Please return exactly the lines from the beginning of the listing up to and including the line with "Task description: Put", with no pictures.
● ● ● ●
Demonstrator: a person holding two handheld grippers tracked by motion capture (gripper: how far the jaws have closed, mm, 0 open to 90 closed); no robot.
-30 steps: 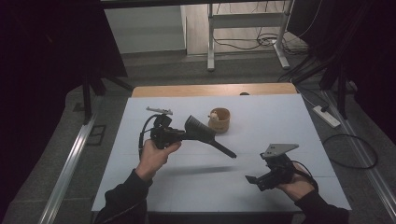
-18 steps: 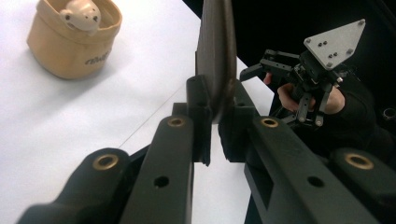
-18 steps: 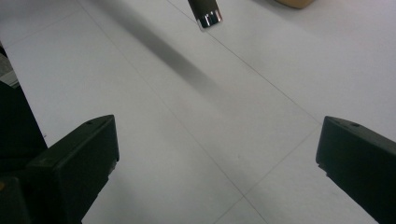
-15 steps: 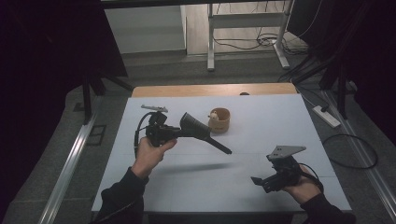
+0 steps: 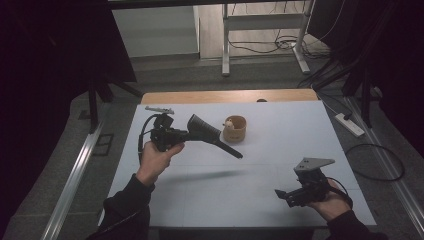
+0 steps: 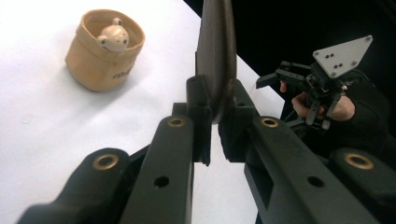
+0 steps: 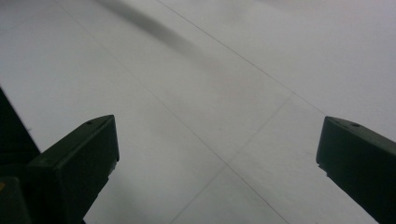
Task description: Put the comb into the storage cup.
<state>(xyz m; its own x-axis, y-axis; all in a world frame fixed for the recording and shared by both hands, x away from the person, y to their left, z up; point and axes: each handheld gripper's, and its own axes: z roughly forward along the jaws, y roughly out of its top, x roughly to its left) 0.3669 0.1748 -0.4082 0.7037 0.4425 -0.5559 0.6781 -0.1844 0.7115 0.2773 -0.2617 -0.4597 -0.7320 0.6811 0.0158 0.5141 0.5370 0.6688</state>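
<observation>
My left gripper (image 5: 186,134) is shut on a black long-handled tool (image 5: 215,137) with a flared head, held above the white table (image 5: 280,135); its thin handle slants toward the right. In the left gripper view the jaws (image 6: 215,100) clamp the tool's flat edge (image 6: 215,51). A small tan pot (image 5: 234,129) with a little bear figure in it stands just behind the tool, seen also as the tan pot (image 6: 103,51). My right gripper (image 5: 281,193) hovers near the front right corner, jaws wide open over bare table (image 7: 217,144), nothing between them. The right gripper (image 6: 280,77) also appears far off.
A wooden strip (image 5: 225,96) runs along the table's far edge, with a small dark object (image 5: 261,100) on it. Beyond are metal frame legs (image 5: 225,45), cables and a power strip (image 5: 350,125) on the floor. The tool's shadow (image 5: 210,175) lies mid-table.
My left hand with the tool has drifted slightly toward the far left. The right gripper has shifted a little to the right. Both grips are unchanged.
</observation>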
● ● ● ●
Output of the exercise
Demonstrator: a person holding two handheld grippers tracked by motion capture (gripper: how far the jaws have closed, mm, 0 open to 90 closed); no robot.
-30 steps: 
-18 steps: 
-18 steps: 
-15 steps: 
+0 steps: 
+0 steps: 
+0 steps: 
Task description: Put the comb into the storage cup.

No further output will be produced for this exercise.